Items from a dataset

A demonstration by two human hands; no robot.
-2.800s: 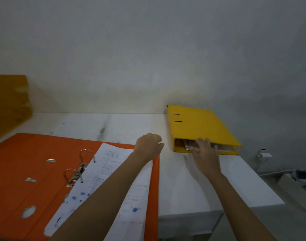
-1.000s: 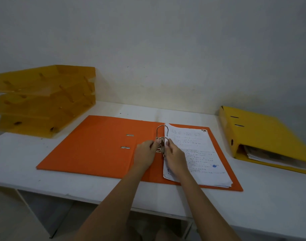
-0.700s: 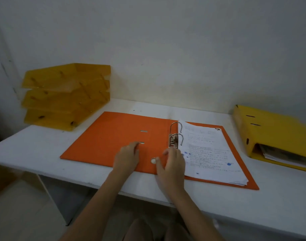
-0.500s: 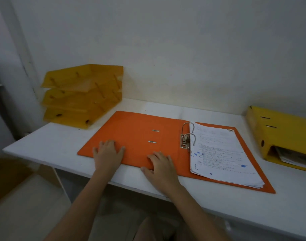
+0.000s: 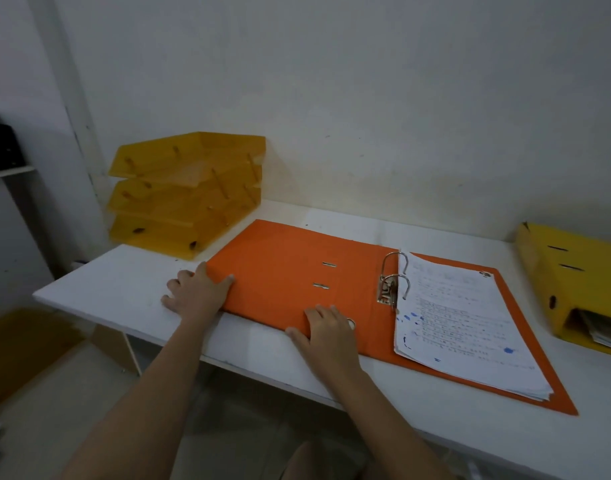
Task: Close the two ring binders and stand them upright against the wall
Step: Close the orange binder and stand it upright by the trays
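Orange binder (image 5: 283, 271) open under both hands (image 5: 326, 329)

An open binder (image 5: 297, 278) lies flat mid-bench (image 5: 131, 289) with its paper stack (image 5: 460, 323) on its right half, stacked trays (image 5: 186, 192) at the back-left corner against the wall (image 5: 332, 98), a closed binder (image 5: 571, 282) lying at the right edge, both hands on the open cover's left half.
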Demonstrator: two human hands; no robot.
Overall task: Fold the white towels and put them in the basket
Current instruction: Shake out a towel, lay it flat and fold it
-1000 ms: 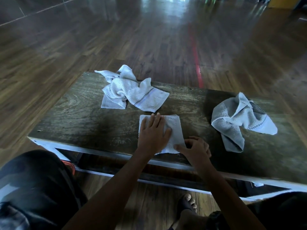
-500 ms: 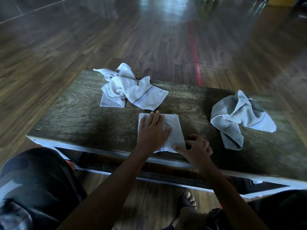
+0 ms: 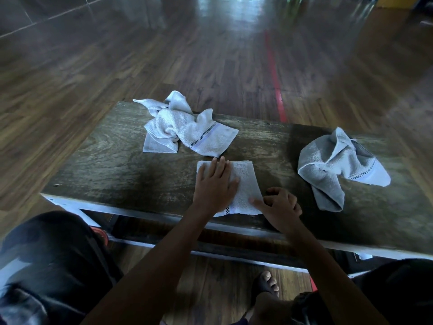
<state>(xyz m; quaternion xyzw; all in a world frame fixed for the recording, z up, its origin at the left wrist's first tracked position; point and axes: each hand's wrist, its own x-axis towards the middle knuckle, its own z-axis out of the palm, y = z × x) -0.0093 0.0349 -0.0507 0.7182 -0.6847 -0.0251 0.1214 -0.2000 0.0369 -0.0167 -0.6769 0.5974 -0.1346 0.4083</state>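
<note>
A folded white towel (image 3: 246, 184) lies flat near the front edge of the wooden table (image 3: 121, 165). My left hand (image 3: 214, 186) presses flat on its left half with straight fingers. My right hand (image 3: 280, 205) sits at the towel's near right corner, thumb on the cloth and fingers curled, seemingly pinching the edge. A crumpled white towel (image 3: 187, 131) lies at the back left of the table. Another crumpled towel (image 3: 337, 165) lies on the right. No basket is in view.
The table is low, with a pale metal frame (image 3: 145, 211) under its front edge. Dark wooden floor with a red line (image 3: 274, 73) stretches beyond. My knees (image 3: 54, 249) and a bare foot (image 3: 267, 285) are below the table's front.
The hands have hardly moved on the folded towel. My right hand's fingers shifted slightly at the near right corner. The view tilted a little.
</note>
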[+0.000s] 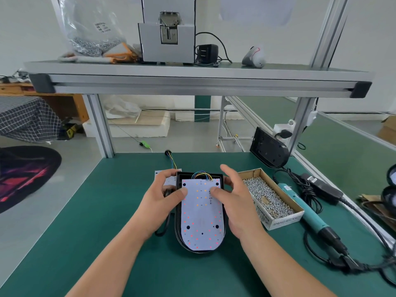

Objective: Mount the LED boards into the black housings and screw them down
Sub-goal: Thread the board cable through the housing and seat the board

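Note:
A white LED board (200,219) with red and orange dots lies inside a black housing (178,230) in the middle of the green mat. Coloured wires (202,175) loop at its far end. My left hand (166,196) grips the housing's left edge, thumb pressing on the board's upper left. My right hand (233,200) reaches over the right side, thumb pressing on the board, fingers spread above the housing's far right corner. A second white board (165,176) lies partly hidden behind my left hand.
A cardboard box of screws (267,196) sits right of the housing. Beyond it lie a teal electric screwdriver (308,213) with black cables and a power brick (323,187). Another black housing (269,150) leans against the right frame post. A shelf (192,82) spans overhead.

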### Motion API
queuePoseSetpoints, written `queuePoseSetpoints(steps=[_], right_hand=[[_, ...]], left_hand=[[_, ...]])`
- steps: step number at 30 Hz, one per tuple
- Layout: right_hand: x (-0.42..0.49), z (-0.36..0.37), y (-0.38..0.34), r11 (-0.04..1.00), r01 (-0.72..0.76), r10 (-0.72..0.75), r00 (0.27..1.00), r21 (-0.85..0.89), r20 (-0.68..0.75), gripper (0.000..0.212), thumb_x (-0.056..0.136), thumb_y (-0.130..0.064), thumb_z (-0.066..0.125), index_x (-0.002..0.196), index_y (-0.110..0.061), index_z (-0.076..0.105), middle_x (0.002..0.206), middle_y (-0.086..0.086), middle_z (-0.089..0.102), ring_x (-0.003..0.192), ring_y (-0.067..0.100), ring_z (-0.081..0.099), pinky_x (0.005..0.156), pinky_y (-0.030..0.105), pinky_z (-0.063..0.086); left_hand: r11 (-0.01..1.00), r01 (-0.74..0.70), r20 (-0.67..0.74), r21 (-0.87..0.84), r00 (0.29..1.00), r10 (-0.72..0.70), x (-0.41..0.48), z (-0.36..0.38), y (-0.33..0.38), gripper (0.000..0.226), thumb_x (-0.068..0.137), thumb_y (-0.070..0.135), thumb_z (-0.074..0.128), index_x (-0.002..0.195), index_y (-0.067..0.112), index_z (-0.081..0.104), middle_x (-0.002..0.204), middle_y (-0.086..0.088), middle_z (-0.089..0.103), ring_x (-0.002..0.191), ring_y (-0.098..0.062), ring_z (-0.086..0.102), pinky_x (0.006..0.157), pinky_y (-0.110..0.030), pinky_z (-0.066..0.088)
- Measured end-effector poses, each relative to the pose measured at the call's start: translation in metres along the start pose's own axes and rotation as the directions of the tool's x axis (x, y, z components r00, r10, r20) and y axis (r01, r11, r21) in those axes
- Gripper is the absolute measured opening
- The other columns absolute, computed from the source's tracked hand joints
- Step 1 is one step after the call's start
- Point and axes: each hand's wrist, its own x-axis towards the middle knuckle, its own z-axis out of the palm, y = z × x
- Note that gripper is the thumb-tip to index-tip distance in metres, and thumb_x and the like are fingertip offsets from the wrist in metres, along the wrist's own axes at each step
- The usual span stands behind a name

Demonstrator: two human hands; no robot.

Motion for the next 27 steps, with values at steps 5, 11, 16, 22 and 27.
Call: queuePoseSetpoints(steps=[5, 11, 16, 22, 27], right_hand=[[0.003, 0.001, 0.004, 0.999, -0.034, 0.034, 0.999, 0.030, -0.005, 0.043, 0.076, -0.022, 0.078, 0.116, -0.035, 0.072, 0.113, -0.002, 0.076, 0.099, 0.027, 0.076, 0.086, 0.048, 0.064], [0.009, -0.007, 0.002, 0.997, -0.044, 0.041, 0.998, 0.063, 0.048, 0.019, 0.089, -0.038, 0.072, 0.103, -0.026, 0.077, 0.099, -0.002, 0.077, 0.081, 0.015, 0.070, 0.067, 0.025, 0.054], [0.016, -0.016, 0.002, 0.979, -0.104, 0.102, 0.995, 0.175, 0.022, 0.027, 0.108, -0.027, 0.053, 0.111, -0.019, 0.079, 0.109, 0.004, 0.078, 0.081, 0.018, 0.067, 0.067, 0.029, 0.051], [0.008, -0.009, 0.005, 0.998, 0.040, -0.024, 0.955, -0.050, 0.295, 0.048, 0.087, -0.008, 0.055, 0.122, -0.033, 0.077, 0.122, -0.001, 0.078, 0.113, 0.014, 0.073, 0.088, 0.025, 0.058], [0.007, -0.011, 0.001, 0.969, 0.106, -0.016, 0.929, -0.225, 0.369, 0.042, 0.087, -0.012, 0.053, 0.108, -0.035, 0.081, 0.111, -0.006, 0.080, 0.105, 0.008, 0.074, 0.085, 0.021, 0.057]], left_hand=[[1.000, -0.009, 0.048, -0.009, 0.999, 0.009, 0.001, 0.007, -0.002, 0.057, 0.081, 0.032, 0.078, 0.135, 0.039, 0.061, 0.107, -0.007, 0.079, 0.101, -0.032, 0.076, 0.100, -0.056, 0.059], [0.996, 0.001, 0.032, -0.089, 0.999, 0.002, 0.000, 0.004, -0.002, 0.052, 0.083, 0.028, 0.075, 0.133, 0.041, 0.065, 0.102, -0.003, 0.079, 0.093, -0.025, 0.076, 0.084, -0.037, 0.063], [0.979, 0.037, 0.071, -0.199, 0.997, -0.024, -0.003, 0.005, 0.003, 0.048, 0.084, 0.024, 0.075, 0.129, 0.038, 0.070, 0.106, -0.009, 0.078, 0.093, -0.027, 0.076, 0.079, -0.036, 0.063], [0.948, 0.096, 0.134, -0.303, 0.989, -0.058, -0.005, 0.009, 0.003, 0.047, 0.089, 0.027, 0.077, 0.135, 0.031, 0.068, 0.121, -0.014, 0.076, 0.104, -0.032, 0.075, 0.085, -0.044, 0.061], [0.952, 0.111, 0.156, -0.284, 0.985, -0.068, -0.004, 0.007, -0.002, 0.038, 0.089, 0.029, 0.080, 0.125, 0.020, 0.074, 0.126, -0.015, 0.075, 0.113, -0.038, 0.074, 0.090, -0.047, 0.062]])
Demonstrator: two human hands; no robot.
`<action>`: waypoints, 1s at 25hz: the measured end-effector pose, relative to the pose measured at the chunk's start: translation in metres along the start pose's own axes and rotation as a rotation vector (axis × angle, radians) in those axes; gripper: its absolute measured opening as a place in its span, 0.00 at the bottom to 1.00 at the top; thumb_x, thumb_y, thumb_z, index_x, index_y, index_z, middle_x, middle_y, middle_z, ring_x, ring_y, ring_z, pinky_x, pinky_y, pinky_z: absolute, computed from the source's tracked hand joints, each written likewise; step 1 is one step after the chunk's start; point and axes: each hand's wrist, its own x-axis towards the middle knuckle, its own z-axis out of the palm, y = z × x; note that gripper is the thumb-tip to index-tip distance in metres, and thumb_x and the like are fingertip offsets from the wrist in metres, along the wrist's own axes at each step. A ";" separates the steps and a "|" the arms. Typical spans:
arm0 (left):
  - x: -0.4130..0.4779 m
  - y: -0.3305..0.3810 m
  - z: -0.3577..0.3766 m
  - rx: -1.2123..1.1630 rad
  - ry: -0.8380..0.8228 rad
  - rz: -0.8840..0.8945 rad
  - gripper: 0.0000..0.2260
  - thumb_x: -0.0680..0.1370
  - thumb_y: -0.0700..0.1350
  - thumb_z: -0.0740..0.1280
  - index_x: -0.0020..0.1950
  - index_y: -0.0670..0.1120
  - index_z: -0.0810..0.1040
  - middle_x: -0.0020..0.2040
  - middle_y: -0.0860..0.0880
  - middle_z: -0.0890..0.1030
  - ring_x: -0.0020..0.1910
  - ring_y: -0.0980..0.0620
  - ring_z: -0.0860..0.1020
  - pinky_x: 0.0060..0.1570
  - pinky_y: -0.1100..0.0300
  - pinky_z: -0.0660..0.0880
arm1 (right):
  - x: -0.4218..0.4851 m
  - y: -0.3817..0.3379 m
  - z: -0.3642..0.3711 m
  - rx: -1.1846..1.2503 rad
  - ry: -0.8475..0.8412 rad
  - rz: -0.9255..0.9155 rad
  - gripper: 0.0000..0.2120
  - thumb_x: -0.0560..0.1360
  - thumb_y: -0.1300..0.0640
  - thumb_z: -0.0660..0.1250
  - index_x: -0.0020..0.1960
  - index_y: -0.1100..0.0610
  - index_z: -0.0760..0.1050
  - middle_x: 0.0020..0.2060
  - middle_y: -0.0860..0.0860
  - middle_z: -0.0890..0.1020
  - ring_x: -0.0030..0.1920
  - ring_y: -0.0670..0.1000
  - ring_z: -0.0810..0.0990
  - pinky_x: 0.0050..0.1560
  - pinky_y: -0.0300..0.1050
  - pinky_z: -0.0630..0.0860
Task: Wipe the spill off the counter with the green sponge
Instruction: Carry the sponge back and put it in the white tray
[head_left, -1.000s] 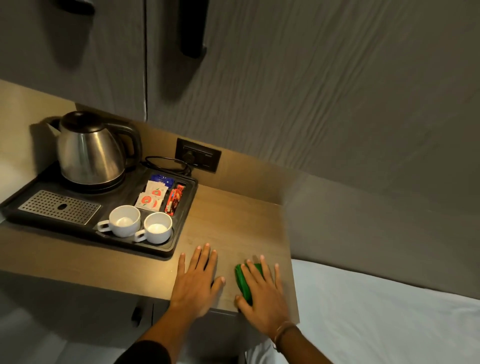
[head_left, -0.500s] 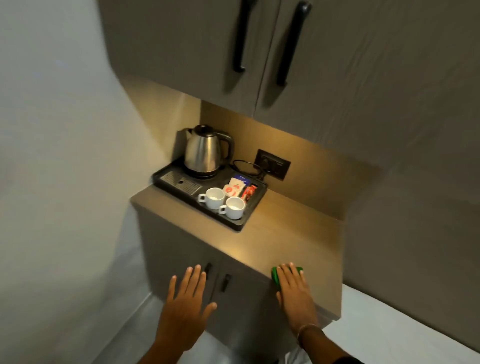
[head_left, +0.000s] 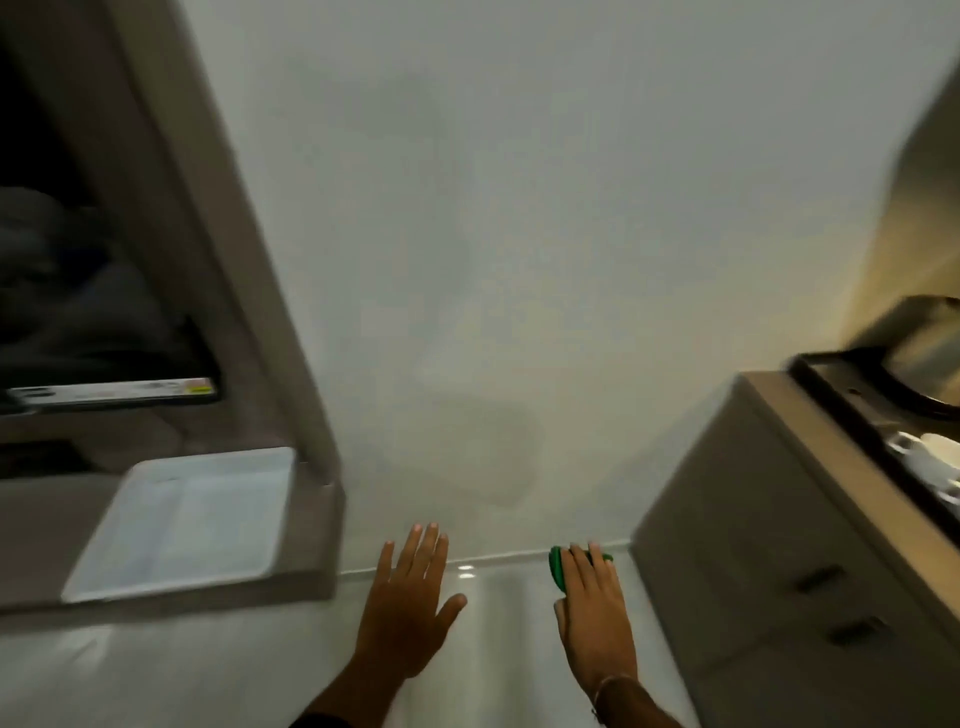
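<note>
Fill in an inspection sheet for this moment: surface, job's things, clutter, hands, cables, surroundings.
Surface: counter at far right, only its left end in view, blurred; no spill can be made out.
Job's things: green sponge under the right hand, away from the counter, in front of the pale wall.
Clutter: black tray on the counter with a white cup; white tray on a shelf at left.
Hands: left hand open, empty, fingers spread; right hand flat over the sponge.
Cables: nothing seen.
Surroundings: cabinet drawers below the counter; dark screen at left.
</note>
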 end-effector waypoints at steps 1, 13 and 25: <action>-0.015 -0.030 -0.005 -0.004 -0.002 -0.064 0.36 0.82 0.65 0.52 0.83 0.44 0.58 0.84 0.43 0.58 0.83 0.41 0.54 0.77 0.41 0.40 | 0.008 -0.038 0.011 0.027 -0.009 -0.069 0.34 0.82 0.56 0.65 0.83 0.55 0.53 0.83 0.52 0.58 0.83 0.56 0.46 0.79 0.48 0.36; -0.104 -0.337 -0.033 0.025 -0.022 -0.360 0.41 0.78 0.70 0.36 0.84 0.47 0.50 0.84 0.45 0.46 0.83 0.40 0.44 0.75 0.43 0.31 | 0.074 -0.408 0.124 0.170 -0.112 -0.304 0.32 0.84 0.58 0.62 0.83 0.53 0.51 0.83 0.52 0.54 0.83 0.56 0.46 0.82 0.54 0.46; -0.046 -0.459 0.022 -0.029 -0.061 -0.340 0.39 0.79 0.70 0.34 0.84 0.48 0.39 0.84 0.44 0.36 0.81 0.41 0.32 0.81 0.38 0.43 | 0.174 -0.498 0.233 -0.030 -0.204 -0.281 0.32 0.85 0.54 0.60 0.83 0.53 0.48 0.84 0.54 0.52 0.83 0.58 0.45 0.80 0.55 0.41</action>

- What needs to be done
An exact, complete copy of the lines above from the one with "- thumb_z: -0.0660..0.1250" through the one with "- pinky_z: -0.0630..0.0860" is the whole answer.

- Reply
  - thumb_z: -0.0660..0.1250
  - index_x: -0.0020..0.1960
  - index_y: -0.1100..0.0610
  - index_z: -0.0760..0.1050
  - middle_x: 0.0020..0.2060
  - middle_y: -0.0860..0.0860
  - middle_z: -0.0890..0.1020
  - ring_x: -0.0030..0.1920
  - ring_y: -0.0670..0.1000
  - ring_z: -0.0810..0.0990
  - pinky_x: 0.0050..0.1560
  - pinky_y: -0.0300..0.1050
  - pinky_z: -0.0630..0.0860

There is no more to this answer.